It is also necessary to talk about the heroes, compiling a brief summary for this story. “The Last Cold” shows us completely different children during the war years. So, the narrator lived with his grandmother and mother, his father fought. At home, his women “wrapped themselves in a cocoon,” as he said, and sheltered him from any troubles. In general, he did not go hungry, he was always shod and dressed, and did not miss classes.

But Marya and Vadka lived completely differently. Their father died at the very beginning of the war. Mom was in the hospital with typhus, and there was little hope for recovery. The girl lost her food coupons somewhere, so her brother was forced to go rogue and get food by his cunning. At the same time, they did not sink morally. The children constantly thought about their mother and always lied to her in their letters so that she would not worry at all. They lived in a very poor house.

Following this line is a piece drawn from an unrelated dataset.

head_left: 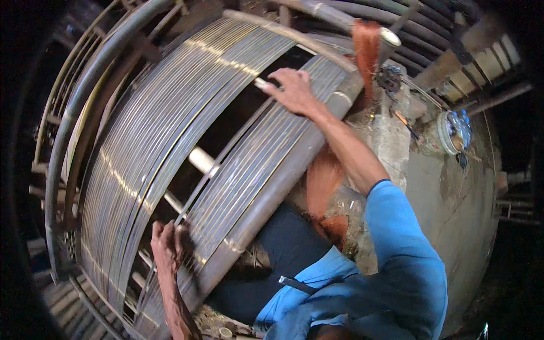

The narrator learned all this after talking with Vadka.

Help for children

Describing the summary (“The Last Cold”), it is worth noting that the narrator was drawn to Vadka like a magnet. He respected this strange, yellow-faced boy. At some point, it turned out that Vadka did not have enough money, and in order to survive in the cold, he asked the narrator for a jacket for a while. He went home and talked with his grandmother, to whom he told about Marya and Vadka, as well as about their difficult situation. But the grandmother did not allow him to give the jacket. But the narrator went against her will. He took the item of clothing and ran to the guys outside. A little later, the narrator's mother approached them. He told her what the matter was, but the mother, unlike the grandmother, treated the children with sympathy, fed them well, and they fell asleep right at the table from satiety.

Skipping school

Albert Likhanov described the life of these children very interestingly. “The Last Cold” is a story about true friendship. So, the next day the three children got ready to go to school. The girl went, and Kolya and Vadka skipped school for the first time. Yellowface and the narrator, who had tagged along with him, went to look for food. At first Kolya was very indignant, because Vadik was well-fed, and his grandmother and mother invited them to visit again in the evening, so why do they need to look for food? He asked the boy this question, and he said that the narrator’s relatives were not obliged to feed him. He acted nobly and did not want to sit on someone else’s neck.

Cake

Vadik and Kolya begged for some oil cake and went to the market. Yellowface spoke about his own “survival technology.”

Mothers

When compiling a summary of the story “The Last Cold,” you need to talk about the relationships of children with their mothers. So, when Kolya was with Vadim, he very actively compared them. The narrator was always under the protection of his mother, did not feel sorry for her, and was not afraid for her. But Vadik’s relationship with his mother was completely different: he himself said that he was very afraid for her, that after the death of their father she had changed a lot. This attitude towards a loved one speaks of the boy’s already emerging maturity; he, unlike Kolya, has already seen a lot in life. Even wrinkles appeared on his face, sometimes he looked like an old man.

Returning from school, Marya scolded Vadik for skipping classes and said that she had been given food stamps. The children finally ate in the dining room, but the girl’s second meal was taken away, after which her brother drove the offender away.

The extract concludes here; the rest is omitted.